Блог пользователя fugazi

Автор fugazi, история, 5 лет назад, По-английски

My friend gave me a problem, which can be reduced to the following.

Let $$$S(k)$$$ be the set of all arrays of size $$$n$$$ that contains $$$k$$$ ones and $$$n - k $$$ zeroes. Let for some array $$$s \in S(k)$$$ , $$$pos_s[1..k]$$$ denotes the position of those ones (say in increasing order, it doesn't matter actually). We have to calculate.

$$$ \sum_{s \in S(k)} {\sum_{i = 1}^{k} pos_s[i] } $$$

i.e, for all arrays $$$s \in S(k)$$$ we have to sum the positions of all $$$k$$$ ones.

My thoughts : Modification to binomial expansion? Noo. hmm, what about counting how many times each position occurs, but then there will be intersections, like I might put two ones at the same index, so ? what about inclusion-exclusion?

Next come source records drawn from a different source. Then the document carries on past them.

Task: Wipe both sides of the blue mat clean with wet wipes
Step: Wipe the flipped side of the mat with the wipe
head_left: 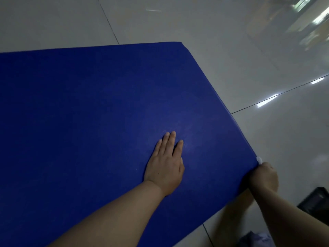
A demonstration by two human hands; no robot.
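Head view: floor (231, 32) of pale glossy tiles fills the background. On it lies the mat (89, 113), blue, covering most of the frame, its far corner rounded at upper centre. The left hand (164, 166) rests flat on the mat, fingers straight and together, gripping nothing. The right hand (263, 177) grasps the mat's right edge, fingers curled around it. A small white bit, perhaps a wipe (259, 159), pokes out just above that hand. A dark object (315, 202) sits at the right edge.
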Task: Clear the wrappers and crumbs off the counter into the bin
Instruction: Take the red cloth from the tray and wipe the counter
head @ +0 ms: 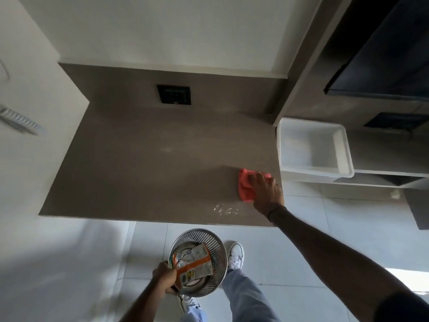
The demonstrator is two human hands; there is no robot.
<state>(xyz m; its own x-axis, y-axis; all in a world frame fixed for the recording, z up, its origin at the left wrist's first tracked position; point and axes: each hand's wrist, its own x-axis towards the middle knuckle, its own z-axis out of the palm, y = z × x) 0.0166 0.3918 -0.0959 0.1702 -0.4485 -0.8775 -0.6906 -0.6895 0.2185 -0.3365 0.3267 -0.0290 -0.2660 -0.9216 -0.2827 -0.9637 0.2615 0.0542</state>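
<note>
A brown counter point(144, 163) fills the middle of the head view. My right hand point(267, 191) presses flat on a red cloth point(245, 185) near the counter's right front corner. A patch of pale crumbs point(224, 209) lies just left of and below the cloth, close to the front edge. Below the counter edge, my left hand point(164, 278) grips the rim of a round metal mesh bin point(211, 242). Inside the bin lie crumpled wrappers point(193, 263), orange and white.
A white plastic tub point(341, 149) stands on a lower shelf right of the counter. A black socket plate point(174, 94) sits on the back wall. White cabinet side rises at left. My legs and white shoes point(236, 254) stand on pale floor tiles.
</note>
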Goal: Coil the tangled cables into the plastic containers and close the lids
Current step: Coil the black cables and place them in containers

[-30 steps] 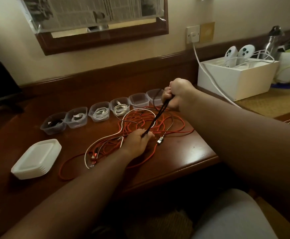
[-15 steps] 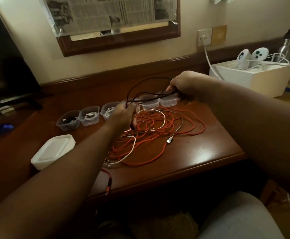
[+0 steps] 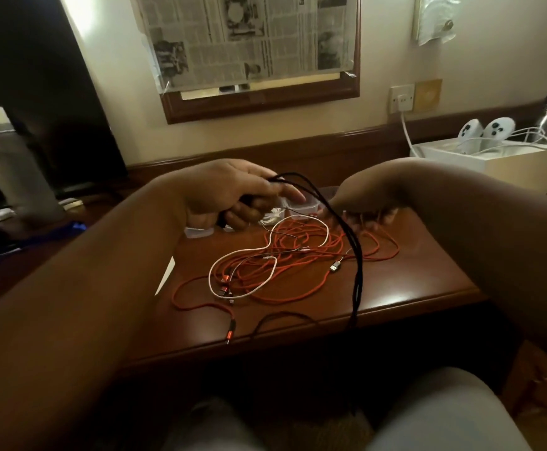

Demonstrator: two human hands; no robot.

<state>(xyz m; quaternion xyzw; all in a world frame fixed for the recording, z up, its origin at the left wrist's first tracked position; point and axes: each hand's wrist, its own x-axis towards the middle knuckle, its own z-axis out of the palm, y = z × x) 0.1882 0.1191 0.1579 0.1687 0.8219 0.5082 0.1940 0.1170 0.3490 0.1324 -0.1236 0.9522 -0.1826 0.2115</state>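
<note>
My left hand (image 3: 233,198) is raised above the desk and grips a folded bundle of black cable (image 3: 356,278). The strands arc out of the fist and hang down past the desk's front edge. My right hand (image 3: 360,205) hovers just right of them, fingers spread and pointing down, touching the strands near their top. Below lies a tangle of orange cable (image 3: 301,265) with a white cable (image 3: 242,289) looped through it. Clear plastic containers (image 3: 303,205) show partly behind my hands. My left forearm hides most of the white lid stack (image 3: 164,278).
The wooden desk (image 3: 412,288) ends in a rounded front edge close to my knees. A white box (image 3: 522,164) with two controllers and a white wall-plug cable stands at the right. A dark screen and a grey cylinder stand at the left.
Both hands have lifted higher. My left hand now holds the gathered black cable, and the strands hang down over the desk's front edge instead of stretching between my hands.
</note>
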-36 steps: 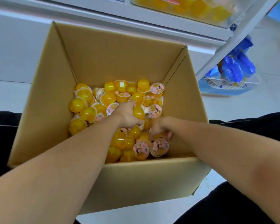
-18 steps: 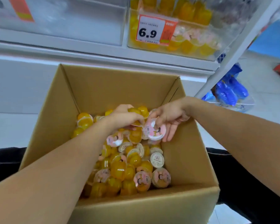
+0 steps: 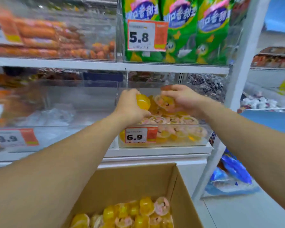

No it's getting a lot messy.

Linearity of Expectation : Let's find the expected value of $$$ \sum_{i = 1}^{k} pos_s[i] $$$

$$$ E[\sum_{i = 1}^{k} pos_s[i]]$$$

Let's look at it it some other way. We choose random variables $$$X_{1, 2, .. k} $$$ lying in $$$[1, n]$$$ with same probability (Note that I'm not saying they're independent. ). Thus $$$E[X_i] = \frac{1 + 2 + .. n}{n} = \frac{n + 1}{2}$$$ Now by linearity of expectation,

$$$ E[\sum_{i = 1}^{k} X_i] = \sum_{i = 1}^{k} E[X_i] = \sum_{i = 1}^{k} \frac{n + 1}{2} = \frac{k(n + 1)}{2}$$$

.

Now, it's left to you to realise that

$$$ E[\sum_{i = 1}^{k} pos_s[i] = E[\sum_{i = 1}^{k} X_i] $$$

.

And since we've $$$n \choose k $$$ arrays possible, we deduce,

$$$ \sum_{s \in S(k)} {\sum_{i = 1}^{k} pos_s[i] }= \frac{{n \choose k} k (n + 1)}{2}$$$

.

I went numb for a few seconds after completing the solution, I mean wtf, what about intersection, how can this be even possible, you can't just choose it randomly (I know the formal proof of LOE, but still :\ )

There are few things, that I know are true, but I can never digest them, "My favourite song has just 7 million views on youtube" is on second", "Linearity of expectation actually works" remains at first.

Maybe I overkilled it. Other easier solutions are welcome :)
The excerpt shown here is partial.